In our system, we provide opportunities for teachers to acquire this knowledge and skill set and we have observed success when they do. We have also seen a lack of success in the absence of this knowledge and skill set. Though there are many other variables that influence this work, this foundational set of knowledge and skills is essential.

Even with this work, however, we still have teachers that are uncomfortable in these roles and do not want to be perceived as a leader by their colleagues. At a time when we need to have the highest levels of support we can achieve it is not always possible because of teachers who are unwilling to assume these leadership positions.

What gets in the way? What do they believe will happen if they do assume these roles? Is it about more work and added stress? Is it about what they perceive their colleagues are thinking and saying about them? What do we do to create cultures where it is expected and appreciated when those best positioned for these roles perform them? After all, isn't this what professional learning communities do; commit to doing what is necessary to support colleagues, seeking support wherever possible, and holding each other to high standards?

Sunday, August 17, 2008

Distributing leadership . . .

Sunday evening has become one of those times that I have reserved for blogging, usually with the TV in the background. Tonight, Costas is interviewing Michael Phelps and his mother, a middle school principal in Baltimore. It is refreshing to hear the success story in their words and the respect and love that they have for each other.
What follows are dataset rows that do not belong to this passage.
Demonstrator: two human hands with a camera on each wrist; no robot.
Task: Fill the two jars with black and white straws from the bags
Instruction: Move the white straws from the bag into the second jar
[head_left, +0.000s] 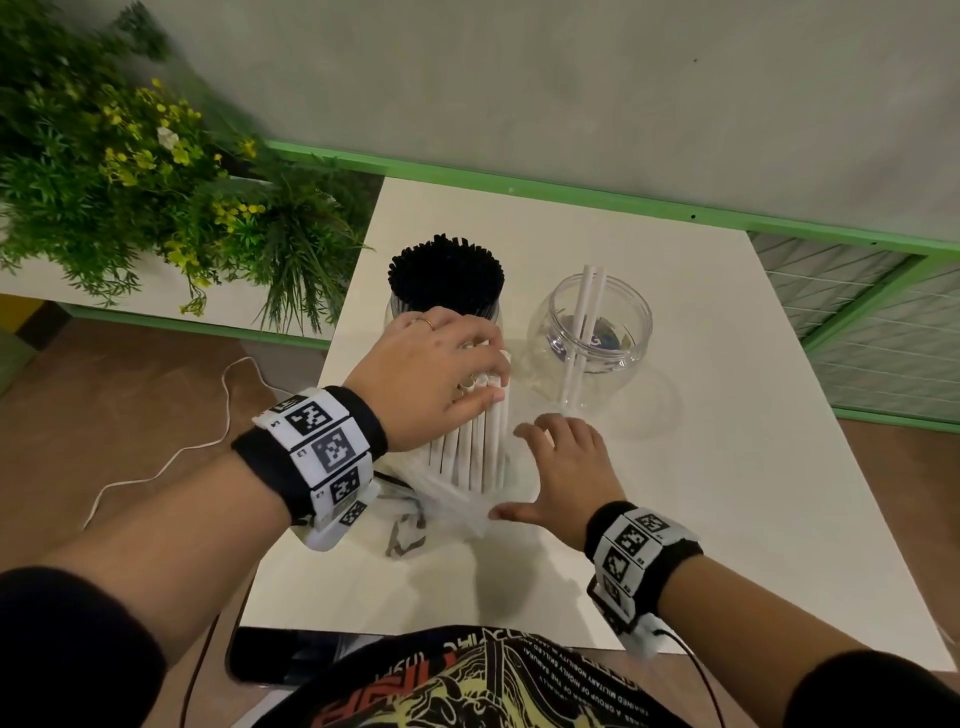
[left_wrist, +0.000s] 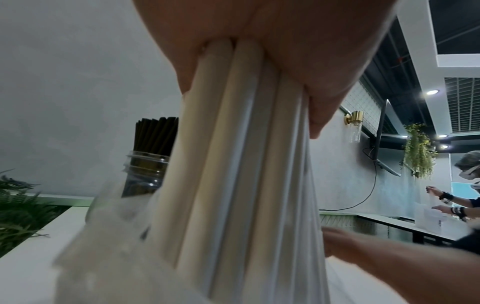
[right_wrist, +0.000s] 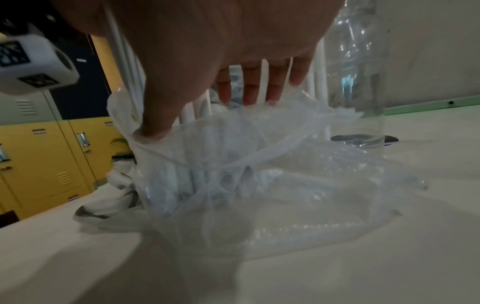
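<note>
My left hand (head_left: 441, 364) grips the top of an upright bundle of white straws (head_left: 472, 447), seen close in the left wrist view as white straws (left_wrist: 233, 164). The bundle's lower end stands in a crumpled clear plastic bag (head_left: 447, 504) on the table. My right hand (head_left: 566, 473) is spread, fingers straight, pressing the clear bag (right_wrist: 246, 164) down beside the bundle. Behind my left hand, a clear jar is packed with black straws (head_left: 447, 275). To its right, a second clear jar (head_left: 589, 332) holds two white straws (head_left: 584, 322).
The white table (head_left: 701, 467) ends at a green-framed wall ledge (head_left: 571, 192). Potted greenery (head_left: 130, 171) stands off the left side. A dark phone (head_left: 280, 654) lies at the near edge, and a white cable (head_left: 171, 457) trails on the floor. Another person works at a far table (left_wrist: 451, 205).
</note>
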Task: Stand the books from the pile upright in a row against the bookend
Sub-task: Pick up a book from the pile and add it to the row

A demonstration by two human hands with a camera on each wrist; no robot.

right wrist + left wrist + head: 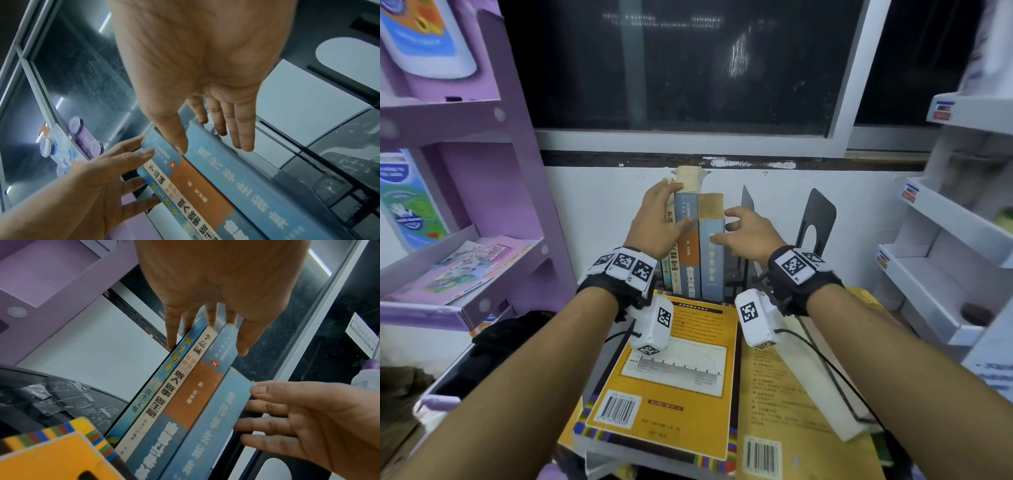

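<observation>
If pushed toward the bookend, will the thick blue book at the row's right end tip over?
Probably not: the thick blue book has a wide spine, so a broad base. It likely feels heavy. Its torn spine top may crumble; push lower.

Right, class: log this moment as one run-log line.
upright books: four, spines forward | left hand: presses left side | right hand: presses right side | bookend: apart, right | yellow book: flat

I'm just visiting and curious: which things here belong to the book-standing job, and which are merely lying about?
Part of the job: upright books, black bookend, yellow book pile, left hand, right hand.
Lying about: purple shelf, leaflets, white shelves, window.
</observation>
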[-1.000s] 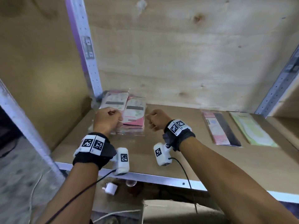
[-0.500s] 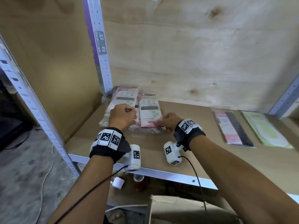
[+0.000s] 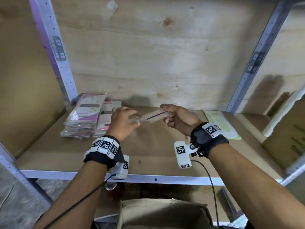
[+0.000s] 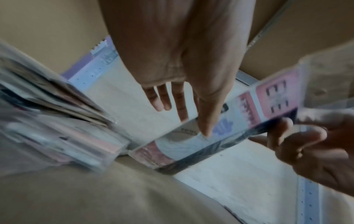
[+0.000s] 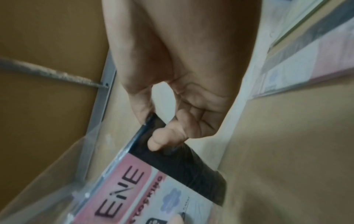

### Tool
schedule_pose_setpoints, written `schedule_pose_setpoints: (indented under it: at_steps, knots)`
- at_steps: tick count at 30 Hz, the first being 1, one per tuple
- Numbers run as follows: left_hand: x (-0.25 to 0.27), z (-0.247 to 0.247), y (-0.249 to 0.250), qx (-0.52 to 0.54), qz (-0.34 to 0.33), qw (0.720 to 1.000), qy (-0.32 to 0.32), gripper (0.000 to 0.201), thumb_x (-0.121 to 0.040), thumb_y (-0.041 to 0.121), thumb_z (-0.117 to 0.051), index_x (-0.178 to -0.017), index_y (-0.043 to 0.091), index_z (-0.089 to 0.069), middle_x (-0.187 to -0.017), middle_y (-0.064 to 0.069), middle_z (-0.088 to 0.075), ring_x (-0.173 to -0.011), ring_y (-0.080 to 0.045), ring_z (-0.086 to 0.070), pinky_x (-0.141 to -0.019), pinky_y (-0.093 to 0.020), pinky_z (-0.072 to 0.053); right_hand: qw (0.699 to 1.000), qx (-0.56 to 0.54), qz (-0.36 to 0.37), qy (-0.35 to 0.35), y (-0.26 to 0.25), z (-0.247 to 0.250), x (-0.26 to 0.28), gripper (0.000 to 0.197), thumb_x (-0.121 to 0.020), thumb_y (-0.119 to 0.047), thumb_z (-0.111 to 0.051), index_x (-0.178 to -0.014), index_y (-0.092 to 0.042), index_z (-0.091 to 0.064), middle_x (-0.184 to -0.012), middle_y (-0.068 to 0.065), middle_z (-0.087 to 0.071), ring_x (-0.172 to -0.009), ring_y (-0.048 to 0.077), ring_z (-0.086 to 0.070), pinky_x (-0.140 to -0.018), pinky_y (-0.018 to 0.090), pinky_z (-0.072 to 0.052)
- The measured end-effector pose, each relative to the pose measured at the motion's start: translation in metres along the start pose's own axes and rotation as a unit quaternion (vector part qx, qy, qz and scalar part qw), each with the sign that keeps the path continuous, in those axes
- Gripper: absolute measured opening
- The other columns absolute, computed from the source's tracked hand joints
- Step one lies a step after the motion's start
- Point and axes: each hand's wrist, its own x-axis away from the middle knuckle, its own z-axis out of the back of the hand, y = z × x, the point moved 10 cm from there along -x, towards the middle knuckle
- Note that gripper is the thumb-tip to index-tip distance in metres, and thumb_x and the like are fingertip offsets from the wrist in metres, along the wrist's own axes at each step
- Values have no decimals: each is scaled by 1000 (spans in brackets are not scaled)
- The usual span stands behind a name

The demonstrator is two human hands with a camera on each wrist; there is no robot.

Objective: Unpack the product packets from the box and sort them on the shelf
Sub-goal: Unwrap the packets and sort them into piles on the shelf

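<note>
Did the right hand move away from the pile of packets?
Yes. The right hand went rightward from the pile, toward the green packet, pinching a pink packet.

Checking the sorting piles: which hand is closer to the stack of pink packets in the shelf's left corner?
Left. The left hand sits just right of the stack, holding one end of a packet; the right hand pinches its other end, farther right.

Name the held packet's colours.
The packet is pink and white with a black strip; clearest in right wrist view.
</note>
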Motion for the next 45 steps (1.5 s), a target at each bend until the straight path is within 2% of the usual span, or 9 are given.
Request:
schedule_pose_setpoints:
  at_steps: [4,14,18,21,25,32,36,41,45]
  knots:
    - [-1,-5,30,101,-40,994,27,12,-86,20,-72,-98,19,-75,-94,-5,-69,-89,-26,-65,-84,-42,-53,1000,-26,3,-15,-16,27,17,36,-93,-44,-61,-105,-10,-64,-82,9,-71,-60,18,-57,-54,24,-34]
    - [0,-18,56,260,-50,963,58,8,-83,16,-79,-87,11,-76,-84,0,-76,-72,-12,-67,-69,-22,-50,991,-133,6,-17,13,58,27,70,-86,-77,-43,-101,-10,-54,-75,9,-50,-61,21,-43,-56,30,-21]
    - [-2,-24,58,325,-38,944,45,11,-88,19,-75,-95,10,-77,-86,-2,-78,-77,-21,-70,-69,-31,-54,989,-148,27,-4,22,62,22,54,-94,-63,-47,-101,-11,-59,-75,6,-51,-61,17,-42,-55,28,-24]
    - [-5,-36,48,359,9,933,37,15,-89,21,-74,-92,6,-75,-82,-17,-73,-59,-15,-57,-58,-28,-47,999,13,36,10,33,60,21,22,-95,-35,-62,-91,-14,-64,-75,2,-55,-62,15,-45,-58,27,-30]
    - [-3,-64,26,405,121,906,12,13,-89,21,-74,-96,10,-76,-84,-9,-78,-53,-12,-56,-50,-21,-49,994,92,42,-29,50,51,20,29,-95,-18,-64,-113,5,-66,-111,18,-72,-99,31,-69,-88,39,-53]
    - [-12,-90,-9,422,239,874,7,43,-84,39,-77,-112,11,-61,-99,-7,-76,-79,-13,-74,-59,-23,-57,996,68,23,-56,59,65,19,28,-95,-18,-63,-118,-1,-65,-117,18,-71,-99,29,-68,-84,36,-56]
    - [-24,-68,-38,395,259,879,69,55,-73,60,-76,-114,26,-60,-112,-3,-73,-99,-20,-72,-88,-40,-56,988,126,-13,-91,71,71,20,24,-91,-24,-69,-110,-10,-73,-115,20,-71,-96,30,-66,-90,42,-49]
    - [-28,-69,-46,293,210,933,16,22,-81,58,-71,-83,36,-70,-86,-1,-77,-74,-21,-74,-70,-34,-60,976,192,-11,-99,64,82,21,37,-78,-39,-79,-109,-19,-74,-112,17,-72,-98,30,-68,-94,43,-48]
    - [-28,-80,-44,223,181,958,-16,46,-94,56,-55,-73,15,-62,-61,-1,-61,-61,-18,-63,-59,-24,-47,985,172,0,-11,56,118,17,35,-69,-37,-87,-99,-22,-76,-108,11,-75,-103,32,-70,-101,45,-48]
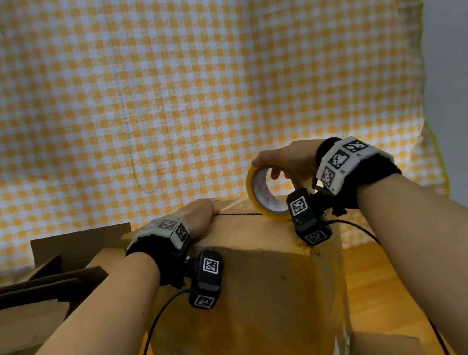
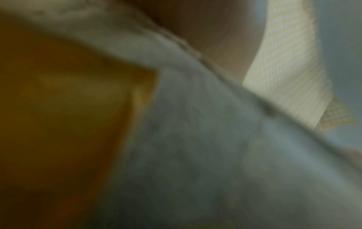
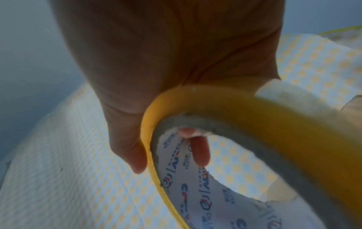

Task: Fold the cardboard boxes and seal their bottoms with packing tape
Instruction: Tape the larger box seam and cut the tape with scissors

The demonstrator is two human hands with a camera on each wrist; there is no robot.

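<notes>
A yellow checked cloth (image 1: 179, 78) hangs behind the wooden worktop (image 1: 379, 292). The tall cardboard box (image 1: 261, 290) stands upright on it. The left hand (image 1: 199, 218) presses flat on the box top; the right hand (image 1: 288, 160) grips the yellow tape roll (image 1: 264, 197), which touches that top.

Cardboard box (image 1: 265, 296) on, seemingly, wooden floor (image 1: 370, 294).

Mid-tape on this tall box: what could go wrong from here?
1. The tall brown cardboard box stands on end; only the left hand rests on top, so pulling tape may tip it.
2. The right hand holds the yellow packing tape roll with a finger through its core; it could slip or twist.
3. The flap seam looks slightly open, so tape may bridge it.
</notes>
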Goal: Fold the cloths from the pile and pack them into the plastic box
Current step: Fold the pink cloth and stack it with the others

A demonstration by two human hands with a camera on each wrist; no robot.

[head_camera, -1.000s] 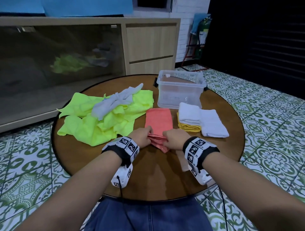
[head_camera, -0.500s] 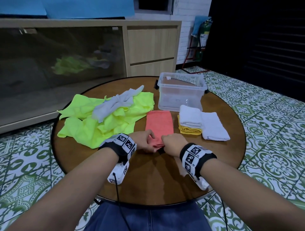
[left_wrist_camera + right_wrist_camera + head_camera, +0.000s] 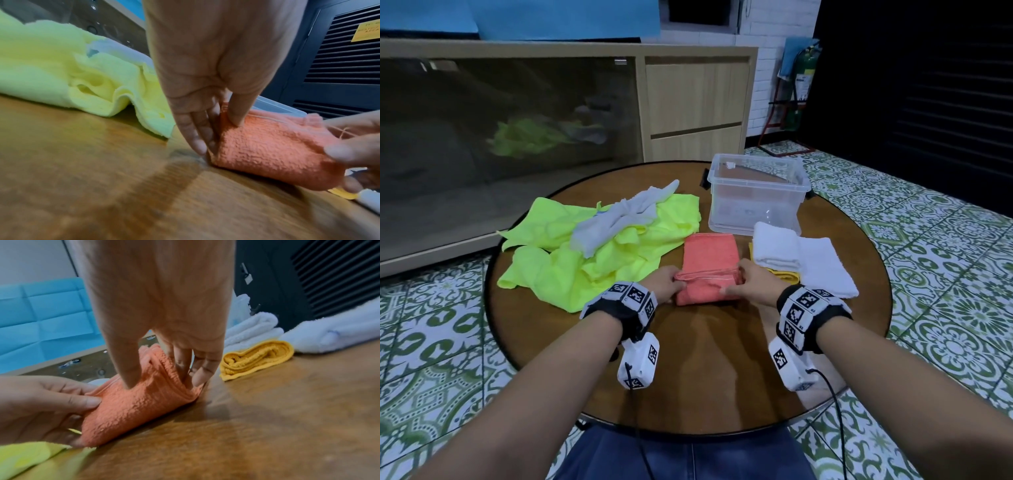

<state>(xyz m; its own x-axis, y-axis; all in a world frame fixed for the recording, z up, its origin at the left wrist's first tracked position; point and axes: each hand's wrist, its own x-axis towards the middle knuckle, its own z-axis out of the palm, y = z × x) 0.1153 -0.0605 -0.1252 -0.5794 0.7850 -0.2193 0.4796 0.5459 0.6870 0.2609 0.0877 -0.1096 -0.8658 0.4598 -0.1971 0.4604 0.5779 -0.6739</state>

A lot of potential blog topics have been swimming around in my mind as we approach the start of a new school year. We have a primary election on Tuesday with the State Superintendent of Instruction position on the ballot. This could become an interesting race as there are many in our profession upset with Terry who see Randy Dorn as a formidable and worthy opponent. I could share some thoughts about this race, but I usually stay away from politics.


This year in our state we will see schools and districts not meeting NCLB's adequate yearly progress in greater numbers. I know this is the situation for our school system. So, I could share some thoughts about this potential public relations issue.


Though either of these topics may be worthy of a blog post, I want to start a conversation about teacher leadership and why it is both so important and so difficult to achieve. I make no secret of my belief that we must distribute leadership throughout our system if we are going to realize our Classroom 10 goals. There are not enough administrators in any system to provide the direction and support over time that are necessary to develop and implement curriculum and instructional practices that place young people in situations to acquire the knowledge and skills necessary for success in post high school learning and work.


Some questions to consider in no particular order:
  • What are the attributes of successful teacher leaders?
  • Who becomes a teacher leader?
  • What do teacher leaders do?
  • Why is it difficult to sometimes be a teacher leader?
  • What knowledge and skills does one need to successfully perform the role of teacher leader?
  • What support do teacher leaders need from administrators?
  • Is being a teacher leader the same as performing administrative functions with out the pay?
  • Is this just for teachers or should we consider the same support for leaders in other classifications in our system?

What other questions do you have as you think about the need for distributing leadership beyond those with the title and positional authority? I'll share more of my thinking on some of these questions in upcoming posts.